July 30, 2013

Paging Large Datasets in Semantic MediaWiki

I’ve been working with Yaron Korens new Miga project to provide an offline, mobile optimized way of accessing the nutrition data in Wikinosh. It works pretty well! However, we hit a couple of walls trying to get the 20,000+ food items in Wikinosh exported for use in Miga. If you are trying to page thru large data sets in Semantic MediaWiki read on.

Large Offsets

The best way to do this is to use queries of 500 items at a time and use incrementing offsets to retrieve each set of rows. This works really well and is easy to code. However, when you run this the first time if you have over 5,000 records you will notice that your while loop will never finish. Very odd. When you look at the data you will also see that after a few thousand rows, the first set of data just repeats over and over and you never reach the end.

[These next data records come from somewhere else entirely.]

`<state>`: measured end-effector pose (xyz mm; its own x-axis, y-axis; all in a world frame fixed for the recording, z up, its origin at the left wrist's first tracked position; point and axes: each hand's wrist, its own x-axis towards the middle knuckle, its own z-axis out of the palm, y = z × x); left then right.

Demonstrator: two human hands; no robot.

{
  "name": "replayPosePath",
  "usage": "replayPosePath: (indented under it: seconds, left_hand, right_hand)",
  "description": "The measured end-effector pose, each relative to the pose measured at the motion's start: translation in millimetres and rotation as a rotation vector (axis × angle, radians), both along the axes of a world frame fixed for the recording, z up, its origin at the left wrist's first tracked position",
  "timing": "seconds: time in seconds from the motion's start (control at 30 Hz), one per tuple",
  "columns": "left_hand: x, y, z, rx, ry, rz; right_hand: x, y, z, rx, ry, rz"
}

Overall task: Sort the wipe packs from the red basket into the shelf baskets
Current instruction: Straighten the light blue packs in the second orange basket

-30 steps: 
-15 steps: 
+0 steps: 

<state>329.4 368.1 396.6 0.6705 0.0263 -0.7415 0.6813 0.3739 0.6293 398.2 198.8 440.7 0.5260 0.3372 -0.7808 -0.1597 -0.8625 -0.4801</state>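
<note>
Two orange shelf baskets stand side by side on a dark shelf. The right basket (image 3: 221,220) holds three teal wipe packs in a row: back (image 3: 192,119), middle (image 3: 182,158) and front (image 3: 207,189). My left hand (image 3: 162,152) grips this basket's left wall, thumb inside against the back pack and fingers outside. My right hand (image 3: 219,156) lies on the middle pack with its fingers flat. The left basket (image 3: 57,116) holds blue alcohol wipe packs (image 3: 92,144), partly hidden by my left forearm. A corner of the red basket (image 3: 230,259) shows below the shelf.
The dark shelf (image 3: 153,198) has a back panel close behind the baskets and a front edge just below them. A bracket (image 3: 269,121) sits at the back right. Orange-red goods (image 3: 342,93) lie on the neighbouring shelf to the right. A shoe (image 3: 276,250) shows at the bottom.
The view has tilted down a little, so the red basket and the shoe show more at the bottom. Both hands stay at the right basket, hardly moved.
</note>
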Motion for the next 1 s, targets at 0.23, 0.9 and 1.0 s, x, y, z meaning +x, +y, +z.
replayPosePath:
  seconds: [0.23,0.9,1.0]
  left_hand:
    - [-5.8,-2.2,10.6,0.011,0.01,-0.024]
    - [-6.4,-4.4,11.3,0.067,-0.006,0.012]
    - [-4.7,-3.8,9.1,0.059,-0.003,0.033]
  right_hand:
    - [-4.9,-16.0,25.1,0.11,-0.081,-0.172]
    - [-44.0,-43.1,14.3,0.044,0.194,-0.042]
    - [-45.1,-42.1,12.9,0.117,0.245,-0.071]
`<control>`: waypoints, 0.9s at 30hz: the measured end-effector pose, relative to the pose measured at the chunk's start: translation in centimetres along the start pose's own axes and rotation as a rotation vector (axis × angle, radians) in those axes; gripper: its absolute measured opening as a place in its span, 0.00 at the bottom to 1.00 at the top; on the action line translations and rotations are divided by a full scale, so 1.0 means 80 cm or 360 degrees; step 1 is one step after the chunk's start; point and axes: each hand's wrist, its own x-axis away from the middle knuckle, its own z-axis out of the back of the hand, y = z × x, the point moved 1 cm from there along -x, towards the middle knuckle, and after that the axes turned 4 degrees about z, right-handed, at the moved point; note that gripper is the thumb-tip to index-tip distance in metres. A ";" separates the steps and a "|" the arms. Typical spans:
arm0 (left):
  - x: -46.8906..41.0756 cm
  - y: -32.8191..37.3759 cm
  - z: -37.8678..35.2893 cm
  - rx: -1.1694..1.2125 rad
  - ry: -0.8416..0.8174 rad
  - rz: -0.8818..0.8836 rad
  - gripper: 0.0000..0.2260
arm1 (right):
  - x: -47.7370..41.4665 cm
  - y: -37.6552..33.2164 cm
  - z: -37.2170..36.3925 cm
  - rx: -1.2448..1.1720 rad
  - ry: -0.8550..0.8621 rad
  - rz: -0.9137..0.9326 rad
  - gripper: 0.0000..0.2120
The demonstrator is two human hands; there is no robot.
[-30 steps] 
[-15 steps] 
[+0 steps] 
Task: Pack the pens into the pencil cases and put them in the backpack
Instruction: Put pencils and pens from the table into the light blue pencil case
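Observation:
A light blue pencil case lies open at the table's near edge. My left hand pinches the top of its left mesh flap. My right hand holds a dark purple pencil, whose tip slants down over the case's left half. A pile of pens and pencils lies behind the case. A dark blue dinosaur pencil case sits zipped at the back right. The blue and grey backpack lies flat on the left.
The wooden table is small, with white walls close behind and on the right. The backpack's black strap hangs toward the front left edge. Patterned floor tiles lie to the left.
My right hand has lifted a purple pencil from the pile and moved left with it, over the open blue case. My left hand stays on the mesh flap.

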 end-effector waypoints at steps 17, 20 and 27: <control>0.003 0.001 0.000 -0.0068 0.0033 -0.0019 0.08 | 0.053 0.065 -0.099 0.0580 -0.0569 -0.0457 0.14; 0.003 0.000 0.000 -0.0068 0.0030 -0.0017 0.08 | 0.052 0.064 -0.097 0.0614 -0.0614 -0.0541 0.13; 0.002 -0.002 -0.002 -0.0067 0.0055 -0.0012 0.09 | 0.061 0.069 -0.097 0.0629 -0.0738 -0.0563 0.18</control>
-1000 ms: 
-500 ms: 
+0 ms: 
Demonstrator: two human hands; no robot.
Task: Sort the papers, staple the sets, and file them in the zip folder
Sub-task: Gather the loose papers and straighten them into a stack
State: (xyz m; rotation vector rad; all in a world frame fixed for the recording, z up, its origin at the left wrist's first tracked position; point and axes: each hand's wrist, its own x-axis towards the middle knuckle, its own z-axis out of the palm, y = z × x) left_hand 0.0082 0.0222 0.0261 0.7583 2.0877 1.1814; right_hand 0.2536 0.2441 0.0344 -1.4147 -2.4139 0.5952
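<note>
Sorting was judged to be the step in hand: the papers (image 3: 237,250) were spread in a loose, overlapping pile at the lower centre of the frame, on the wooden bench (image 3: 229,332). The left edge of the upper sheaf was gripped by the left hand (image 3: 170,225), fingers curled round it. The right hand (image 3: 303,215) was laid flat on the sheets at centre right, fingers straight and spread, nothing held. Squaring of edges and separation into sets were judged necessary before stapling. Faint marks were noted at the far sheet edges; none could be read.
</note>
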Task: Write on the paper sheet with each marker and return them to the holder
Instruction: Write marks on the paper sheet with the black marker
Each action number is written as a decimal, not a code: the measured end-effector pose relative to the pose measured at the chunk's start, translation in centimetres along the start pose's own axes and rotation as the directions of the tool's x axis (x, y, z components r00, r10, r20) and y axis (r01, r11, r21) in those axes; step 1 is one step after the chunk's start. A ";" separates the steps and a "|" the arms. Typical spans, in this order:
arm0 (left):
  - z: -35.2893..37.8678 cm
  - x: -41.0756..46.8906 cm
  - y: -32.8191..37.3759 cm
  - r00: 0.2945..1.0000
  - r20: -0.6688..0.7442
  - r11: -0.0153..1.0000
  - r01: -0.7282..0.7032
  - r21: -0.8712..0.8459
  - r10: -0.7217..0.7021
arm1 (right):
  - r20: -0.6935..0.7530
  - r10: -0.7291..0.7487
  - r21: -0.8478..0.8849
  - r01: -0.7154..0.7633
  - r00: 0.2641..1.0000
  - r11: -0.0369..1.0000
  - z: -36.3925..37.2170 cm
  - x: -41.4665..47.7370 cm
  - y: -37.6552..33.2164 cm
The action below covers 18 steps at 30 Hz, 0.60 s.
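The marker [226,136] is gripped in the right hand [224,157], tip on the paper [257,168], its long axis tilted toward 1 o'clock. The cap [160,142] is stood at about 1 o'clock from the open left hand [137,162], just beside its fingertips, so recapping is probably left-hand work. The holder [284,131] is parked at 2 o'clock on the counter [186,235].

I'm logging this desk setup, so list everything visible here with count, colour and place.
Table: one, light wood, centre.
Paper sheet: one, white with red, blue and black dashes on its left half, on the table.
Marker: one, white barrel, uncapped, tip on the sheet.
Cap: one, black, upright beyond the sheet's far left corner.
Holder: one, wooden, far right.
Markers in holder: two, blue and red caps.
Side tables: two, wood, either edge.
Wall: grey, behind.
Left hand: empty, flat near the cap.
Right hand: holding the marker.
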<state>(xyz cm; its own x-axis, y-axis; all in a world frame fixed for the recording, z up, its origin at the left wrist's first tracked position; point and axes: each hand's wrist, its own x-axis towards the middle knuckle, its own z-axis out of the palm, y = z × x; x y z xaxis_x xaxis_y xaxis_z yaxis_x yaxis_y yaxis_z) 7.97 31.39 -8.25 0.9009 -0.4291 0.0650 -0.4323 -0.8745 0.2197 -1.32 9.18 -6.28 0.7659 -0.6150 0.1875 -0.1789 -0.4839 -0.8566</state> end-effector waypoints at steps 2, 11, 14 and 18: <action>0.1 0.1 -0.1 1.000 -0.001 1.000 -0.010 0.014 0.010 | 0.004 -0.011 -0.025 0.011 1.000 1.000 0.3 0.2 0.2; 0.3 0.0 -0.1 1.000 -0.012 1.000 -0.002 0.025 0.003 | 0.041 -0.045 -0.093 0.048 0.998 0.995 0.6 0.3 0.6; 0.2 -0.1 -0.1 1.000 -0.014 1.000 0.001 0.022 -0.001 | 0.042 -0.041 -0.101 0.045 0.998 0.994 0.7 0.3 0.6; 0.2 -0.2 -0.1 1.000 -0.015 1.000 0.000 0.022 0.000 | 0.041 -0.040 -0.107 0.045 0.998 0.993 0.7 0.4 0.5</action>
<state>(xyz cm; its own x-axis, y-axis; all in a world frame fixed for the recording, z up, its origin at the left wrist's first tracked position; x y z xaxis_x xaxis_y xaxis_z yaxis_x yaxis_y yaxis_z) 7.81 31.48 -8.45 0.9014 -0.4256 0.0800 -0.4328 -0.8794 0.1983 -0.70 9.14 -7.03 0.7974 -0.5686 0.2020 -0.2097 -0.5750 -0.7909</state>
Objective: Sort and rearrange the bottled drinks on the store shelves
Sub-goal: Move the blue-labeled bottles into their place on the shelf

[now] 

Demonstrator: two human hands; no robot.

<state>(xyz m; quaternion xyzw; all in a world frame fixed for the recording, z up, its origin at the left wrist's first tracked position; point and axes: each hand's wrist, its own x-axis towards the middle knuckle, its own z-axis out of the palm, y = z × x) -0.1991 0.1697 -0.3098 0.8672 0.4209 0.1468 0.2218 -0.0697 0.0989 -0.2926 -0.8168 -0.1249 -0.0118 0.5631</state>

A quick look in SMW_QueryProcessor.php on line 611 shows this:

$params['offset'] = array(
    'type' => 'integer',
    'default' => 0,
    'negatives' => false,
    'upperbound' => 5000 // TODO: make setting

Now that makes sense. It turns out that if your offset value is greater than 5,000 it won’t be used. To make matters worse, this doesn’t generate an error it simply ignores the offset. Ugh! The TODO is still a to do, there is no setting for this. If your working with large data, you will want to increase the offset to something large enough to accommodate your largest set. Since Wikinosh has 21,000+ items, I set it to 30000.

Query Max

Now that you have your offset changed you can go ahead and run your export again. It will chug along and then hit 10,000 records and stop. What? Sure, you increased your offset however you probably still have the default $smwgQMaxLimit value of 10000. So, if your offset is greater than the query max, you get 0 rows and your done. This setting does have a way to override, set $smwgQMaxLimit = 30000; in your LocalSettings.php and you will be ready to go.

With these two changes in place, I can now easily page through 500 records at a time and get everything out exactly as I expect.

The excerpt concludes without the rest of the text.